Writing poems can be easy, for some. Writing poems can be complicated as well. But what does one need to know about writing a poem?

Start writing

The most important thing is picking the pen up and pouring the words down on paper (or maybe tapping relentlessly on the screen of your gadget). Especially if you start feeling and then writing, put the words down to capture what you feel. You let your feelings pour out through your pen. And when you’re done, only you will know if you’ve succeeded in capturing what you felt.

But what are the proper ways to write poems?

In some definitions, a poem is a concentrated writing. Unlike prose (literature made up of complete sentences and written in paragraph forms), most poems appear in stanzas, lines after lines after lines of words that convey the author’s thoughts and symbols and emotions.

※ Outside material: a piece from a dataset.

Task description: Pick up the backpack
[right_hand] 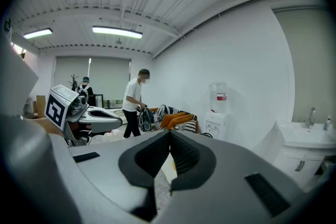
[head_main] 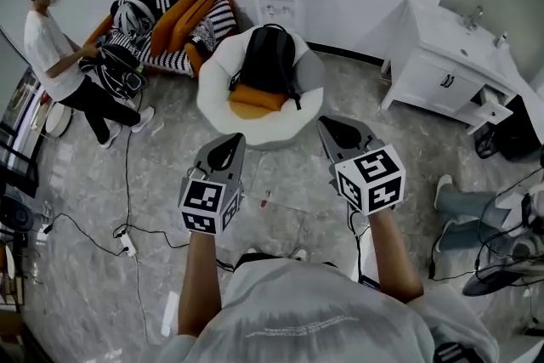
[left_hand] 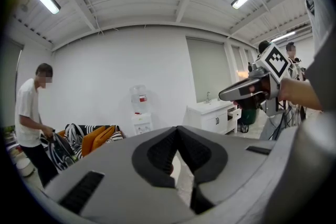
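Step in hand: I judge this to be the approach. My left claw (head_main: 228,142) and my right claw (head_main: 328,126) are both short of the backpack (head_main: 270,53) and apart from it.
Claw state: both claws have their jaws pressed together with nothing between them.
Doing it well: I should spread the jaws before I reach the bag, not at it. I'd go for the top of the bag or a strap (head_main: 295,91), since soft cloth gives a flat pad little to bite on. I'd bring the two claws in level and lift straight up so the bag clears the seat without dragging the cushion.
Where the backpack is: ahead of both claws, on the white round chair (head_main: 212,98). Its base sits on the orange cushion (head_main: 253,103) and its body leans on the chair back.
How it looks: black, upright, rounded at the top, with dark straps trailing down its sides. It seems soft, so I expect it to sag when lifted.
Cannot tell: whether there is a top handle.
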`<state>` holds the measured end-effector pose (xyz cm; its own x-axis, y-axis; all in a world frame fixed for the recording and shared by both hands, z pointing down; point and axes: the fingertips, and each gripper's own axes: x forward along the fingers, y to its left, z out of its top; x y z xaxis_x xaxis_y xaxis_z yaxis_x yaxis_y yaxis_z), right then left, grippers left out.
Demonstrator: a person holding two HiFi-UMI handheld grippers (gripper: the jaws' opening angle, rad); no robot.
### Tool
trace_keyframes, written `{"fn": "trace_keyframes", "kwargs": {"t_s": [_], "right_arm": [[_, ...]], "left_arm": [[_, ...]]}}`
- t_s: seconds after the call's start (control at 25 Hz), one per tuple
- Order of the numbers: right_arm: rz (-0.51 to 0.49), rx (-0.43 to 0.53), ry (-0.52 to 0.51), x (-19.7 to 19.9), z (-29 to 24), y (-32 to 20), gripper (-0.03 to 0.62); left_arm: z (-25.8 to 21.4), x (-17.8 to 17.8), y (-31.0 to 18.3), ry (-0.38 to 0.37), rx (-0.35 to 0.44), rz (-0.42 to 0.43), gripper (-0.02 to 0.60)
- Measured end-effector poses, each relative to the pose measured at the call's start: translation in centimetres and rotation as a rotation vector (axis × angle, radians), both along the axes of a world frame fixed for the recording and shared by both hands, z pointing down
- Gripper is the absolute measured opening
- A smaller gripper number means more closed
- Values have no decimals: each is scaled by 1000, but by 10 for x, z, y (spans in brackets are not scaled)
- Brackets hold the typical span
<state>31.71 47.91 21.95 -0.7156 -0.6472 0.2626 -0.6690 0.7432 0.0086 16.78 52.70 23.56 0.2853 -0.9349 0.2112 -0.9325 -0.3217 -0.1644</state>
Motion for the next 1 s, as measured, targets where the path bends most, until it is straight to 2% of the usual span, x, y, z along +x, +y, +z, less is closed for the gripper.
{"fn": "trace_keyframes", "kwargs": {"t_s": [0.32,0.6,0.8,1.0], "right_arm": [[-15,-33,-3,3,8,-2,2],[-14,-49,10,-7,13,-20,2],[-2,-47,9,-25,12,-39,2],[5,-46,22,-51,16,-76,2]], "left_arm": [[6,6,3,2,-15,-16,29],[8,-3,-19,13,-18,-11,28],[11,-22,-39,23,-12,-3,28],[23,-57,-77,30,-29,-29,28]]}}
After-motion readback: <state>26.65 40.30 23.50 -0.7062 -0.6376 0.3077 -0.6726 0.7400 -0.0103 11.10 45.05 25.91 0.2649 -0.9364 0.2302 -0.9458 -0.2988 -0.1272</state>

It’s the author’s choice whether to write in meters (meaning the lines have counts in syllables) or rhymes (where the end words usually sound the same). The author can write in free verse as well, not following technicalities that are very much observed in some types of poetry writing, such as the sonnets, villanelles, haiku, etc.

Choosing a topic

When you choose to write about one thing, write what you know about that thing—choosing the right words that best describes that one thing you have in mind is the foremost goal. Do not be concerned about whether the word is beautiful or artistic enough to be in a poem. For example, sure, the sunset is beautiful and awesome—but these adjectives are so generic, they do not give the sunset enough justification. But when you say the sunset was orange and in a few minutes a purple, then you have described pretty the sunset you have seen, and in some ways, you have captured the transition that happened during the time you were watching the sunset.

All in all, the best judge of what you have written is yourself. If you have managed to put the words on to a page, you have created your masterpiece.